The White House acknowledged on Sunday that presidential adviser Karl Rove served as a conduit for complaints about federal prosecutors as House investigators declared their intention to question him about any role he may have played in the firing of eight U.S. attorneys.
White House spokeswoman Dana Perino said Rove relayed complaints from Republican officials and others to the Justice Department and the White House counsel's office. She said Rove, the chief White House political operative, specifically recalled passing along complaints about former U.S. Attorney David Iglesias and may have mentioned the grumblings about Iglesias to Attorney General Alberto Gonzales.
Iglesias says he lost his job as the top federal prosecutor in New Mexico after rebuffing Republican pressure to speed his investigation of Democratic officials in the state.
Rove said he did not suggest that any of the U.S. attorneys be forced to resign, Perino said.
The new details about Rove's involvement in the firings emerged as the top Democrats on the House Judiciary Committee declared their interest in talking to him. The committee is trying to determine whether the firings were part of an effort to exert political influence over federal prosecutions.
Judiciary Committee Chairman John Conyers, D-Mich., and Linda Sanchez, D-Calif., confirmed their plans after McClatchy Newspapers reported that New Mexico's Republican Party chairman, Allen Weh, had complained to Rove and one of Rove's deputies about Iglesias. Iglesias was fired Dec. 7.

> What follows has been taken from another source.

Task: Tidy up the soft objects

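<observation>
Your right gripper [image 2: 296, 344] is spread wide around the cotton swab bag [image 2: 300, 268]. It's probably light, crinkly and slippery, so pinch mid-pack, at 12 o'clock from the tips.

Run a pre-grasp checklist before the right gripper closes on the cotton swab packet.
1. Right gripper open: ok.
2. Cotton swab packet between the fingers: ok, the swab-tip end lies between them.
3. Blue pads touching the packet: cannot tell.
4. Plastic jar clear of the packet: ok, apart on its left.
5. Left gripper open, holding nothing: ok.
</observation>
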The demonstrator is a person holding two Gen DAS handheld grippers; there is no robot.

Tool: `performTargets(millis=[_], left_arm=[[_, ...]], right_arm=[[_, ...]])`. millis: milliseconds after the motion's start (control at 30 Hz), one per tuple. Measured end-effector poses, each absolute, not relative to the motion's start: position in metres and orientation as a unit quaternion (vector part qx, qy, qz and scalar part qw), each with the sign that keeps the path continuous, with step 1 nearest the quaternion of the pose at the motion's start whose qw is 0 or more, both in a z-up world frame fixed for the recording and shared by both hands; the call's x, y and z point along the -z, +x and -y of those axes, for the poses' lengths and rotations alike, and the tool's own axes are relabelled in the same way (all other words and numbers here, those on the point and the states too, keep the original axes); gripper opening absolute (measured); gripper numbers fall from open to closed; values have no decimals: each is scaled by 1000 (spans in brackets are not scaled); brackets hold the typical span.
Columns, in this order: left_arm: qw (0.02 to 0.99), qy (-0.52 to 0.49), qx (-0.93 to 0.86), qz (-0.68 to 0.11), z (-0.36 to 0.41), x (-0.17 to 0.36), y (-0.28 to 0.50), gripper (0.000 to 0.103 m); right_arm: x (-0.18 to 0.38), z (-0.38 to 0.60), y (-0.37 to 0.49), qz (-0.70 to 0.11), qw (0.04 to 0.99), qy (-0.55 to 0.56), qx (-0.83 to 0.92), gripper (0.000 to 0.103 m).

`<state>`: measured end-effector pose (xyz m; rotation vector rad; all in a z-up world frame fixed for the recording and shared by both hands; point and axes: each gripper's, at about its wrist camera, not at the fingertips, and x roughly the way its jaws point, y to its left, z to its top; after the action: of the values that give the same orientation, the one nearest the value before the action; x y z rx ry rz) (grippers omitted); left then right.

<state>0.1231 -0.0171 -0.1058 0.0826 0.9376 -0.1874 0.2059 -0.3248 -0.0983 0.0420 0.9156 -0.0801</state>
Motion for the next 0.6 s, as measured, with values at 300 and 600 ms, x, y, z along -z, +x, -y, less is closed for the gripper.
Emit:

"Mr. Conyers and Ms. Sanchez intend to talk with Karl Rove about any role he may have had in the firing of the U.S. attorneys," said Sanchez spokesman James Dau.
As soon as Karl Rove denies involvement in something, you know he was involved.
It occurs to me that what we've seen in this Administration is that there is a "tipping point of evil" -- a point beyond which the citizenry becomes so paralyzed from trying to wrap its mind around the horrors being committed by its own government that consequences become impossible.
When you look at the collections of violation of the law, human rights violations, embezzlement, theft, and other atrocities committed by the Bush Administration, that there is as little outcry as there is seems mind-boggling. But it's clear, looking back at the carrying on over Bill Clinton lying under oath about a sexual liaison that should never have been investigated in the first place, contrasted to the Bush Administration's lies to get us into war, flagrant discarding of the U.S. Constitution, war profiteering, tossing of habeas corpus, tossing of the Geneva Conventions, illegal spying on Americans for no reason, and now politicizing the Justice Department, that the message has now been sent to all future presidents: If you're going to do bad things, don't screw around. You can get away with anything, as long as your wrongdoings come fast and furious, and don't let up for a minute. Because once you reach that tipping point, you can do whatever you want and the need Americans have to believe that the men who lead the United States by definition could not possibly be as evil as it appears.